Thoma Bravo, under its billionaire co-founder Orlando Bravo, has transformed from a niche investor into a prolific dealmaker as its assets grew from about $2bn in 2010 to $131bn at present. Since 2019, it has taken private more than a dozen public software companies, spending upwards of $30bn in investor money, according to Financial Times calculations.

These deals often involved taking large equity stakes, especially the 2021 acquisitions of cyber security company Proofpoint and real estate software specialist RealPage. In two recent takeovers, Thoma Bravo declined to use debt entirely due to expensive financing costs.

But its aggressive investment pace as the market was nearing its peak means the group is vulnerable to a reset in technology valuations in a world of higher rates. Even with its large equity cushion, RealPage carries a sizeable debt load. This year, the outlook on its credit rating was revised lower due to its “elevated leverage” ratio of 8.7-times adjusted profits and exposure to largely unhedged floating rate debt.

Thoma Bravo’s logo and Orlando Bravo, plus dollar bills
Under Orlando Bravo, Chicago-based Thoma Bravo has become a prolific dealmaker, now with more than $130bn in assets © FT montage/Bloomberg

At a recent FT conference, Bravo said his firm had not bet on rising valuation multiples and was adapting investments such as RealPage to increase their overall profitability by both bolstering sales and cutting expenses.

Brian Payne, an analyst of private equity deals at BCA Research, says the valuations of deals struck in recent years could drive poor returns or losses.

“The risk of capital loss is higher than it’s ever been, even when you go back to the 2007 or the 2008 vintages,” says Payne. “The longer the higher-rate environment persists, the higher the risk of capital loss,” he says.

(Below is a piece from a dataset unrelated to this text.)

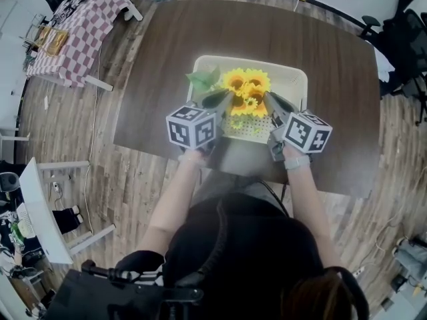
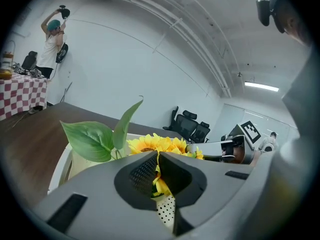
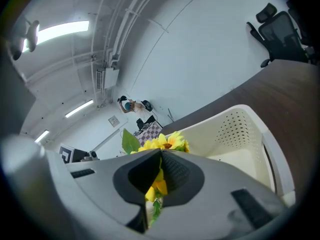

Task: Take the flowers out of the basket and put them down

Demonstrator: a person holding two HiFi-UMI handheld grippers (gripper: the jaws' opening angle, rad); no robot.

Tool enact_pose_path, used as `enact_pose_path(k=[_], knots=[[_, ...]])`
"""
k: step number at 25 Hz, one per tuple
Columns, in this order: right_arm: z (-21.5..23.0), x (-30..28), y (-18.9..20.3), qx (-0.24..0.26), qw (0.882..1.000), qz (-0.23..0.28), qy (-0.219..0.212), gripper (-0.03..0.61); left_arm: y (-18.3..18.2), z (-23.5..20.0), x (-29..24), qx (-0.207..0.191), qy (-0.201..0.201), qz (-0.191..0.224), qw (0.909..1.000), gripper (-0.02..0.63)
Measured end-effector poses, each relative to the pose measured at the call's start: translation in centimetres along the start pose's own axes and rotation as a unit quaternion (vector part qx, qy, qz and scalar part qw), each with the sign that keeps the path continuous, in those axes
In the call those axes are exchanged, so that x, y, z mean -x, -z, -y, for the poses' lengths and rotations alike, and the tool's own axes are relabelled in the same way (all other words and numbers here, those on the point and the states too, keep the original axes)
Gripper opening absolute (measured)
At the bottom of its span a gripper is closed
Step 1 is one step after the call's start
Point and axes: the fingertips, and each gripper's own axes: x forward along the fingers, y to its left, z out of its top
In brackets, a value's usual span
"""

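1. i am watching the left tool (image 2: 157, 170): its jaws are pressing almost together, pinching yellow petals of the flowers (image 2: 150, 145).
2. the right tool (image 3: 161, 170) is doing the same, its jaws narrow and clamping on yellow petals with a bit of green below.
3. from the head view, i am seeing both tools gripping the one bunch, one on its left side and one on its right.
4. the flowers are sitting over the near part of the basket (image 1: 293, 72), which is white and perforated, with green leaves (image 1: 203, 79) sticking out to the left. i cannot tell whether the stems are touching the basket floor.
5. the basket is standing around the middle of the dark wooden bench (image 1: 167, 45), somewhat closer to the near edge.
6. a checked table (image 1: 80, 29) is standing past the bench's far left corner, and office chairs (image 1: 407, 39) are standing past the far right corner.
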Motion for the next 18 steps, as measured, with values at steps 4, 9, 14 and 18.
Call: enact_pose_path(k=[4,9,14,18], knots=[[-0.8,0.7,-0.5,0.001,1.0,0.009,-0.01,0.003,-0.8,0.7,0.5,-0.007,-0.008,0.012,0.9999,0.009],[-1.9,1.2,-0.9,0.002,0.999,0.023,-0.025,0.002,-1.5,1.3,1.6,-0.016,-0.02,0.03,0.9992,0.009],[-2.8,1.5,-1.3,0.006,0.999,0.025,-0.04,0.003,-2.0,1.7,2.4,-0.018,-0.035,0.047,0.9982,0.008],[-3.5,1.8,-1.6,0.015,0.998,0.021,-0.055,0.002,-2.2,2.0,3.0,-0.013,-0.048,0.06,0.997,0.009]])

With public listings still unattractive and dealmaking cooling, the number of private equity exit transactions is approaching a 10-year low. Buyout firms are sitting on a record $2.8tn in unsold investments leaving “a towering backlog” of companies to exit, according to consultancy Bain & Co. This is expected to continue into 2024.

“I don’t see a massive rebound in exits next year,” says Pierre-Antoine de Selancy, managing partner at 17Capital.

Some pensions and endowments have even resorted to selling large stakes in private equity funds at discounts to their stated value to raise cash.

“We are having a lot of uncomfortable conversations,” says Dwyer, referring to meetings with private equity firms on behalf of investor clients. “It is year three and I haven’t had a distribution in funds that are fully baked [invested]. When am I going to get my capital back?”